A formidable glitch occurred just as the United States prepares to embark on a multi-billion-dollar program to restart production of nuclear weapons. An explosion at an underground waste dump in New Mexico—complete with some sky-high kitty litter—is highlighting the dangers inherent not only in the weapons of mass destruction themselves but in the deadly wastes their development has left over the past 75 years. Here’s WhoWhatWhy’s exclusive report.

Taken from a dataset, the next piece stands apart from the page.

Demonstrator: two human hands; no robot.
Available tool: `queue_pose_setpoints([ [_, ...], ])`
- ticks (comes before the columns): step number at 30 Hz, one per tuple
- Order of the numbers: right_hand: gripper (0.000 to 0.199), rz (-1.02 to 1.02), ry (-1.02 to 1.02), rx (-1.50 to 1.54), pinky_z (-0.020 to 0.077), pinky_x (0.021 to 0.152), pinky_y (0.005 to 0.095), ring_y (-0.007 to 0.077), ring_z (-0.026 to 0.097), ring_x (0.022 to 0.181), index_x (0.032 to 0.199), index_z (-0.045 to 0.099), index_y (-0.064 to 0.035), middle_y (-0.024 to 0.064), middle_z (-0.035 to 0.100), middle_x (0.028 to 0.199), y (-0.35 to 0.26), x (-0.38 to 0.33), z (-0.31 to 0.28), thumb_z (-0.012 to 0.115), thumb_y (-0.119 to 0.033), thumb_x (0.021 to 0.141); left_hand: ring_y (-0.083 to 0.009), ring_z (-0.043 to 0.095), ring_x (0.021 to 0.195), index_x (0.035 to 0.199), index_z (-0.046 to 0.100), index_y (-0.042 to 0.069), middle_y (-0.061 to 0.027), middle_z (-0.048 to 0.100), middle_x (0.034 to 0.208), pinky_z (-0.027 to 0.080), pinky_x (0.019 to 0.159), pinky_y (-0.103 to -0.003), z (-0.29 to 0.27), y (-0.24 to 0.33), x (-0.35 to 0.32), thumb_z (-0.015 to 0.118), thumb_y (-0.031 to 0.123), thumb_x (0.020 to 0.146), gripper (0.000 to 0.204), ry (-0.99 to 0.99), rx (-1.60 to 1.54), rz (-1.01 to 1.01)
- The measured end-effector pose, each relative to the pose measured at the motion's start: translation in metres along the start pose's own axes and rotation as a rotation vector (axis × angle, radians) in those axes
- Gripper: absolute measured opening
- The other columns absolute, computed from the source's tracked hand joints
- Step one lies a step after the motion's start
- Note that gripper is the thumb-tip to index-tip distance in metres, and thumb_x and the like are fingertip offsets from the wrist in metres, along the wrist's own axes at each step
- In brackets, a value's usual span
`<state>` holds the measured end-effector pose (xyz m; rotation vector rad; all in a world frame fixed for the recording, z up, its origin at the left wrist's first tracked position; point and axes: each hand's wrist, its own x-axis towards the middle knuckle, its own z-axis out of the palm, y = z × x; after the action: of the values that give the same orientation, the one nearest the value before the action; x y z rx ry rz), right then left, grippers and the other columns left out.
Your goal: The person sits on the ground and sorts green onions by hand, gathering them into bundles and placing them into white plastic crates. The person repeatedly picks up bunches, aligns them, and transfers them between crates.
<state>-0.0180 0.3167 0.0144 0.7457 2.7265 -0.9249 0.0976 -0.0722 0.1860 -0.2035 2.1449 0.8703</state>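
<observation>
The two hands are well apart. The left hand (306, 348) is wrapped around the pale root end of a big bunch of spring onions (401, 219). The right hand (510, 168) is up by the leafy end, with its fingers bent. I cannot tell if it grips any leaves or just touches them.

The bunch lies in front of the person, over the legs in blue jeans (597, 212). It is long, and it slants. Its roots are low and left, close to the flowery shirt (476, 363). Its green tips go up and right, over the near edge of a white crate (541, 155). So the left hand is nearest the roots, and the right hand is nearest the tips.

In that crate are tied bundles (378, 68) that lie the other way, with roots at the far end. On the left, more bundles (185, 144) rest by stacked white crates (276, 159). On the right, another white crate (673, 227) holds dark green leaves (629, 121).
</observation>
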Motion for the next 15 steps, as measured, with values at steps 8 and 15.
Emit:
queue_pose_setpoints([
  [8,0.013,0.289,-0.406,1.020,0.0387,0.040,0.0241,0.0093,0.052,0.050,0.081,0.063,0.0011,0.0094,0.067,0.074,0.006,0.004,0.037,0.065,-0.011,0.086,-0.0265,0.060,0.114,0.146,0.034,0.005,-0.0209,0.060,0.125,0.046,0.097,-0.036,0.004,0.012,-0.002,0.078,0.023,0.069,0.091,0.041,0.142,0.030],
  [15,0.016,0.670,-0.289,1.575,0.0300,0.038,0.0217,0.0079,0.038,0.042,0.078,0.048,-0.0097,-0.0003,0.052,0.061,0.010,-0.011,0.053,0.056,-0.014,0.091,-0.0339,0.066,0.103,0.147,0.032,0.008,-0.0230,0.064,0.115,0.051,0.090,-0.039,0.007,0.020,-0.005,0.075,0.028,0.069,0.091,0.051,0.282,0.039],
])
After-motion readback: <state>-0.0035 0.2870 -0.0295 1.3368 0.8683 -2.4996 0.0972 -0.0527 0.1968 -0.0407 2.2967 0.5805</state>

Barrels of nuclear waste at this isolation plant could be a ticking time bomb. Photo credit: Department of Energy

Barrels of nuclear waste at this isolation plant could be a ticking time bomb. Photo credit: Department of Energy

A 2014 explosion at a remote facility in New Mexico has exposed a cover-up of the mounting problems encountered in modernizing the United States nuclear weapons arsenal. What US officials have called “stockpile stewardship”—the maintenance of an aging supply of nuclear weapons without detonation—has failed its first major test: disposal of the waste from three-quarters of a century of weapons development.

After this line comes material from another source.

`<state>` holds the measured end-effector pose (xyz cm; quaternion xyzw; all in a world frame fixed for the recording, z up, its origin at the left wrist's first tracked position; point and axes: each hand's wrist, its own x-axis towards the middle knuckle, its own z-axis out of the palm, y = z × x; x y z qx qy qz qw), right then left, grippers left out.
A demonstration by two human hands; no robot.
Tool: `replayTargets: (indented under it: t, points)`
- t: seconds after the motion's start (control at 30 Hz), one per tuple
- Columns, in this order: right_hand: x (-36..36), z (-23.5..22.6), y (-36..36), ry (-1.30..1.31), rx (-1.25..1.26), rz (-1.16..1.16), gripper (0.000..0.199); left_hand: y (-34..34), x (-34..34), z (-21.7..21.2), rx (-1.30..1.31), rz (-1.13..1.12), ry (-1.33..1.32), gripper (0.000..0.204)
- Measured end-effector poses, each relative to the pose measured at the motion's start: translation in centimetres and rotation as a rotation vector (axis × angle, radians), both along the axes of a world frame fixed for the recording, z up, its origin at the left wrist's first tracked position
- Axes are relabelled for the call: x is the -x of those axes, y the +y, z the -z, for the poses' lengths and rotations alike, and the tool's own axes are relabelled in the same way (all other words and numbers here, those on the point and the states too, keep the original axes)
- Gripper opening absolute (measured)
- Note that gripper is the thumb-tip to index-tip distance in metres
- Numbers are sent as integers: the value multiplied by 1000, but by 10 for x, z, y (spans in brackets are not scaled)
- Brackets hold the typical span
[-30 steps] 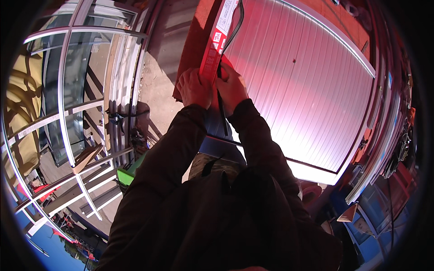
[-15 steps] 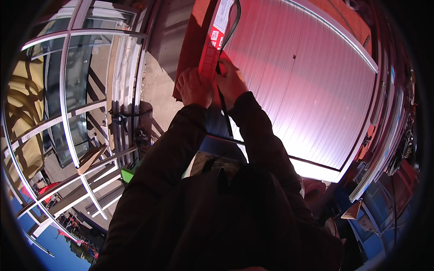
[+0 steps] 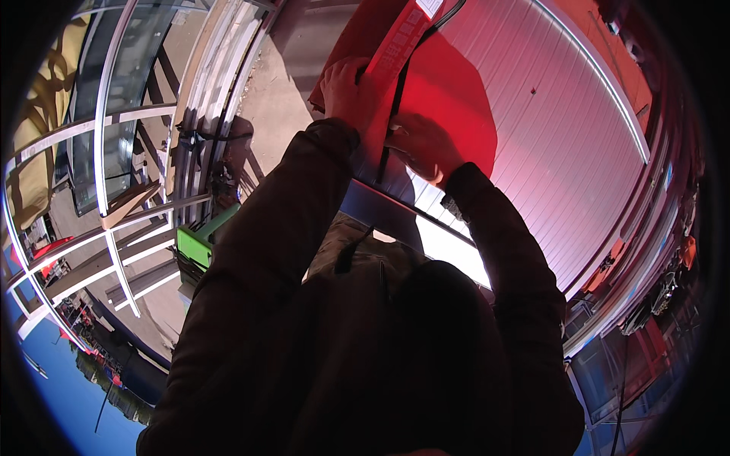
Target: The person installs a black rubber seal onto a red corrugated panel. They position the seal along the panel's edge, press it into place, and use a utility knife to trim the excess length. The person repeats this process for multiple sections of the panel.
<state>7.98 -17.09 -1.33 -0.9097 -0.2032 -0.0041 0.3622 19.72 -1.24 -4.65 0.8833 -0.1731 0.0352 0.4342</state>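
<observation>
A long, narrow red printed box with a white label slants over the left edge of a white ribbed panel. My left hand is closed round its near end, fingers over the left side. Along the right side of the box runs a thin black strip, its near end free over the panel. My right hand has its fingers bent and pinched at this strip; the fingertips are partly in shadow. A vivid red area covers the panel beside the strip; I cannot tell whether it is a sheet or coloured light.
Pale metal frames and glass panes stand at the left, with long profiles stacked beside them. A green object is near my left elbow. More long profiles lie along the panel's right side.
My right hand has slid down and right along the black strip, away from my left hand. The view has shifted, and the vivid red area now spreads over the panel.
</observation>
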Motion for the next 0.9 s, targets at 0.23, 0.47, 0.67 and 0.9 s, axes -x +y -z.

The cause of the 2014 explosion? The inadvertent use of the wrong kind of kitty litter, the supposedly inert material prescribed for packing around the waste in steel storage barrels. While the Department of Energy (DOE) originally reported that the damage was only to one barrel, New Mexico state officials now say that the damage may involve as many as 500 barrels of radioactive waste.

The waste came from Los Alamos National Laboratory, the flagship of the US nuclear weapons complex, where instructions to pack the waste with “inorganic” material was reportedly misread as “in organic” material.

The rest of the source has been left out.